*Task:* Scan the entries below for the word "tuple" and copy every line in which it occurs.

*Entries supplied:*
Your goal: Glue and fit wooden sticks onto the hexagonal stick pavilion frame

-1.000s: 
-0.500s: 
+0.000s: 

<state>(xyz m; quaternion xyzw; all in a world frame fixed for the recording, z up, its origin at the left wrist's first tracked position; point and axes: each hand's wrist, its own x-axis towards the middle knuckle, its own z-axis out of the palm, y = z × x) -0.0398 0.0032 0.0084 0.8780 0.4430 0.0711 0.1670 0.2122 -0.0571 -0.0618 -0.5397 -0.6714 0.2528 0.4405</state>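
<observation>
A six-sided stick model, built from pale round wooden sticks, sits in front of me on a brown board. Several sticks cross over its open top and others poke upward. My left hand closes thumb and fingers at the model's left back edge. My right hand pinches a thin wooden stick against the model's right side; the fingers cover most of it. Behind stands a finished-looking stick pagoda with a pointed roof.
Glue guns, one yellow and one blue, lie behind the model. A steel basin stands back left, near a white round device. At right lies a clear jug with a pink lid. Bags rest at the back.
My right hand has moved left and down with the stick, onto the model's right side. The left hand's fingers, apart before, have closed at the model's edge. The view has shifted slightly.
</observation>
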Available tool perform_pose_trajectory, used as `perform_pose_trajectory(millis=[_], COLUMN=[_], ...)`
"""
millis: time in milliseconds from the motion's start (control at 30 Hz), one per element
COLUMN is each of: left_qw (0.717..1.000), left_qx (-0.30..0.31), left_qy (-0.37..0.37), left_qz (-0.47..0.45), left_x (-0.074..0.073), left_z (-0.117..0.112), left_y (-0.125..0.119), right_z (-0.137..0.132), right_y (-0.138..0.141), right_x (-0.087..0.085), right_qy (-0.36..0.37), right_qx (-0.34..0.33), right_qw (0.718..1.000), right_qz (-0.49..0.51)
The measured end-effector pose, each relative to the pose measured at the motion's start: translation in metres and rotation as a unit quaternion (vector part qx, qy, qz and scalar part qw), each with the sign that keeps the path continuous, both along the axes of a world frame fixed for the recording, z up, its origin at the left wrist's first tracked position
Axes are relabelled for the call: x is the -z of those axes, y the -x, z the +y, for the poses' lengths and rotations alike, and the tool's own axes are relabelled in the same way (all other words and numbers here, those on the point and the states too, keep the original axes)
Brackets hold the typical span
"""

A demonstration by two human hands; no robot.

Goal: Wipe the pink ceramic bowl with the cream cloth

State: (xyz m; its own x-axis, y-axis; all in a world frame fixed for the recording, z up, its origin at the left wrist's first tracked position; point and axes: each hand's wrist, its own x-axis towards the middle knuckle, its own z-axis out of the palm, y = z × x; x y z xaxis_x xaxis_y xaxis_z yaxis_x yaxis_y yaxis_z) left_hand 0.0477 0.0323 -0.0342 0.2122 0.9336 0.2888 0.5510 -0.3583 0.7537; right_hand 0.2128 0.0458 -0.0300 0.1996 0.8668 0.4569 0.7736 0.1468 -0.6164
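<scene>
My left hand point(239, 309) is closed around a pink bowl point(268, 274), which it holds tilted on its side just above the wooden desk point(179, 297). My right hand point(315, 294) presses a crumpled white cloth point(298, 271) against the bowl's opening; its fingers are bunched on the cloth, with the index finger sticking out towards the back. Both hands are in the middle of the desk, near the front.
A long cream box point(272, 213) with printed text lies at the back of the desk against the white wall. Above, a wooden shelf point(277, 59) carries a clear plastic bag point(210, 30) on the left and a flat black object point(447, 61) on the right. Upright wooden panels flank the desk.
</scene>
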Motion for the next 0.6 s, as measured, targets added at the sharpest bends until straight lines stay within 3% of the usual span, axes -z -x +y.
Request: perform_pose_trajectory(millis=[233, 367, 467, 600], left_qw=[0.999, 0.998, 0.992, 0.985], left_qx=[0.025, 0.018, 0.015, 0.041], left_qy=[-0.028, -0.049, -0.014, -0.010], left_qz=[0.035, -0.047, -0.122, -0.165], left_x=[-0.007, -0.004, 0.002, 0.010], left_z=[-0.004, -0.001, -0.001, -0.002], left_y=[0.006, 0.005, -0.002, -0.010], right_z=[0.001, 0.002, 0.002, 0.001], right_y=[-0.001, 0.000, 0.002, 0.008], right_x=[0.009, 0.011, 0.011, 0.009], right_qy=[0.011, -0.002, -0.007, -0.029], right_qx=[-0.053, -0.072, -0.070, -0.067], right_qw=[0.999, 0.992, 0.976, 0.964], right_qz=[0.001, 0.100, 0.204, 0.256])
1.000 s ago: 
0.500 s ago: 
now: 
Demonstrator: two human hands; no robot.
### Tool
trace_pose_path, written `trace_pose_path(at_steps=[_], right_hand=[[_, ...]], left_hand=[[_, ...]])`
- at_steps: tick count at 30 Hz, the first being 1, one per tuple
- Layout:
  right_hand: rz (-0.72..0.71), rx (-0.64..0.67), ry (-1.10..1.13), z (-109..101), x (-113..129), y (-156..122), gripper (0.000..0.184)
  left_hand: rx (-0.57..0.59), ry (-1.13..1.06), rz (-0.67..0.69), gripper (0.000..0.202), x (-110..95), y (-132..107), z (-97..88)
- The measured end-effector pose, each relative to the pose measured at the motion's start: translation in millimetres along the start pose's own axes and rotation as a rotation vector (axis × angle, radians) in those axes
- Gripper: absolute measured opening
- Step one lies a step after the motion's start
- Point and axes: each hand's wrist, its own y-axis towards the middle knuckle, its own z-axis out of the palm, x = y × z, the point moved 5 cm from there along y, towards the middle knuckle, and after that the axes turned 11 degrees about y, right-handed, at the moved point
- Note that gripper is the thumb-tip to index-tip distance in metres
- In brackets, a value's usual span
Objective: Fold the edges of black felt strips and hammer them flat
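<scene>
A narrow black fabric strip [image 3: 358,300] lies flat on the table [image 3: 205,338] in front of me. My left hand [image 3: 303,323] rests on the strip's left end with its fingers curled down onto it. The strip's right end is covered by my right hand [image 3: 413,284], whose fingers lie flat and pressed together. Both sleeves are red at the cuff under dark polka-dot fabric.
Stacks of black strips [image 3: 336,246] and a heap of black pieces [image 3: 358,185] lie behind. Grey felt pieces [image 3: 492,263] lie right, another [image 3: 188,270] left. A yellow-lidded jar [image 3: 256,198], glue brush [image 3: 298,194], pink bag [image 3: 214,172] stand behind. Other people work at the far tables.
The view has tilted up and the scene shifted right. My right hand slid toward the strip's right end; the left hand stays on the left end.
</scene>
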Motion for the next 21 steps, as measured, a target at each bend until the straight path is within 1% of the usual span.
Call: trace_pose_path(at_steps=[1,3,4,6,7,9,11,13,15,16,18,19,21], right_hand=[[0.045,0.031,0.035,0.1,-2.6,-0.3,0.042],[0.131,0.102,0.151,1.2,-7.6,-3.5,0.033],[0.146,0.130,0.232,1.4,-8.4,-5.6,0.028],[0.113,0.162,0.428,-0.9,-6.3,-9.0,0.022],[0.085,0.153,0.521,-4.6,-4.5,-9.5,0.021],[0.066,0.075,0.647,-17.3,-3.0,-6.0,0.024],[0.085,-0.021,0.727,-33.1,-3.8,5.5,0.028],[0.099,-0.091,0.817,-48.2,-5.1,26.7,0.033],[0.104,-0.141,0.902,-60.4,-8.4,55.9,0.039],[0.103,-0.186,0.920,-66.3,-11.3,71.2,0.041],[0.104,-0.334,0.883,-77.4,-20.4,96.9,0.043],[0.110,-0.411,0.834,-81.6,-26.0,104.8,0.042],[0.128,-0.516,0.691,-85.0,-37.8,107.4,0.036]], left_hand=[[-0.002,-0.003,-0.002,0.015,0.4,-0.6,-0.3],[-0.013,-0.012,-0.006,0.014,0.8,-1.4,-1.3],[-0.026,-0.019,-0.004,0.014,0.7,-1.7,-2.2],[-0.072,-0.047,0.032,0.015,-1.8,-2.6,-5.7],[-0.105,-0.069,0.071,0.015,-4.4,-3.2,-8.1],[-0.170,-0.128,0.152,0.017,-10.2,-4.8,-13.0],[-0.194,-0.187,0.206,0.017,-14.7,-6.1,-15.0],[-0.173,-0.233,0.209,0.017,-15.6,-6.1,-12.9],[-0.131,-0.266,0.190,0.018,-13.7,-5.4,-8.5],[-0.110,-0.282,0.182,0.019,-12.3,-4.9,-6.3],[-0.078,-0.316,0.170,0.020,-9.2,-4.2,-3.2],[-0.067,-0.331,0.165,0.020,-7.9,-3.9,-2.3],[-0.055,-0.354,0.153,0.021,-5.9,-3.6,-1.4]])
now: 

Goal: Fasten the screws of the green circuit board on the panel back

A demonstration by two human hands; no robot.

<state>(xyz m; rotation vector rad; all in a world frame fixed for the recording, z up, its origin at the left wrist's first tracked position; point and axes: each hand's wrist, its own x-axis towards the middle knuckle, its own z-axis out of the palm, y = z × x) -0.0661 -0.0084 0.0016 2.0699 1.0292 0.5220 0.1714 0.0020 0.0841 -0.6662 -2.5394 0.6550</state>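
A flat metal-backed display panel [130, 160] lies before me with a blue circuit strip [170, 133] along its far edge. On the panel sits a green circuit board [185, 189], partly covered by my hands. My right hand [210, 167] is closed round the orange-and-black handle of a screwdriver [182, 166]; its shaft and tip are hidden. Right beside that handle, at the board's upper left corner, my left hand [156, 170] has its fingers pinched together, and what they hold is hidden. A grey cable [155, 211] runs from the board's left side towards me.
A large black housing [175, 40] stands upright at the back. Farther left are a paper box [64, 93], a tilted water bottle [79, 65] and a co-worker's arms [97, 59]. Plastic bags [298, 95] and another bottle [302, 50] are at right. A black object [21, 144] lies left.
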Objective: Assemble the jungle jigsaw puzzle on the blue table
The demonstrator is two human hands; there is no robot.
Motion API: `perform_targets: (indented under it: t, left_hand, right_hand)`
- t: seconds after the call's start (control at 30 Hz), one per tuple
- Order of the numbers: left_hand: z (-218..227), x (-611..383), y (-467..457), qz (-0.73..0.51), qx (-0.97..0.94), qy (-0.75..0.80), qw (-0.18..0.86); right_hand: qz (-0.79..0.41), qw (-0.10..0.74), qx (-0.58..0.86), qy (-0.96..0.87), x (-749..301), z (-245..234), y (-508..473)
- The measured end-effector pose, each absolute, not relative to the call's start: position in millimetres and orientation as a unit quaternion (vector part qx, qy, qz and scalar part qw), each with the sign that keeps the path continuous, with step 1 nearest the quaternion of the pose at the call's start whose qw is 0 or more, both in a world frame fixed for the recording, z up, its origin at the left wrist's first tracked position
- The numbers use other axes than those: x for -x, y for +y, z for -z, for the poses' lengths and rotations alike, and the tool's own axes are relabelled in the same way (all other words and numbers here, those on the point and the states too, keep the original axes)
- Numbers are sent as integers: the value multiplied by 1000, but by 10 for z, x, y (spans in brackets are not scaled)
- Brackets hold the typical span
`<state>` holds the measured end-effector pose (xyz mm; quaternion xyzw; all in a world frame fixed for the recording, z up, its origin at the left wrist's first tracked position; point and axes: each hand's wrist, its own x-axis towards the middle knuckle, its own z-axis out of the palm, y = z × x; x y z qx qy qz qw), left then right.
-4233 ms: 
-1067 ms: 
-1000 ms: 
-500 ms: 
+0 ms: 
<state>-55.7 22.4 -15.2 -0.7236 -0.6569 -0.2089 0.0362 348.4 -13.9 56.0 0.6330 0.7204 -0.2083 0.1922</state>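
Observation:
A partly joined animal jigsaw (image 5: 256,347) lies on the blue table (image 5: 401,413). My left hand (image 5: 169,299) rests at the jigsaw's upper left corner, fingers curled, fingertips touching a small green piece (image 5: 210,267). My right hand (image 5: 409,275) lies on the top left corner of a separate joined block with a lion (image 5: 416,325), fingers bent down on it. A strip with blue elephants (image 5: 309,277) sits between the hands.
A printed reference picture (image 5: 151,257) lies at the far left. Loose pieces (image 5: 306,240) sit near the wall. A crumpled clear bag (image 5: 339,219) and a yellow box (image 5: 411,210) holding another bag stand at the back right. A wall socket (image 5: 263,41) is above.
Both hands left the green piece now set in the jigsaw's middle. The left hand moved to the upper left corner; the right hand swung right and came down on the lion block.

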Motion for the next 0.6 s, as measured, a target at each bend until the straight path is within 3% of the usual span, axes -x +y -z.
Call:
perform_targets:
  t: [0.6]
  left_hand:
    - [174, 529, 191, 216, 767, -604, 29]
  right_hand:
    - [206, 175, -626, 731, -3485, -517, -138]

*Task solution:*
- at_steps: tick count at 30 Hz, the first being 1, one per tuple
- t: seconds after the call's start (control at 30 Hz), one per tuple

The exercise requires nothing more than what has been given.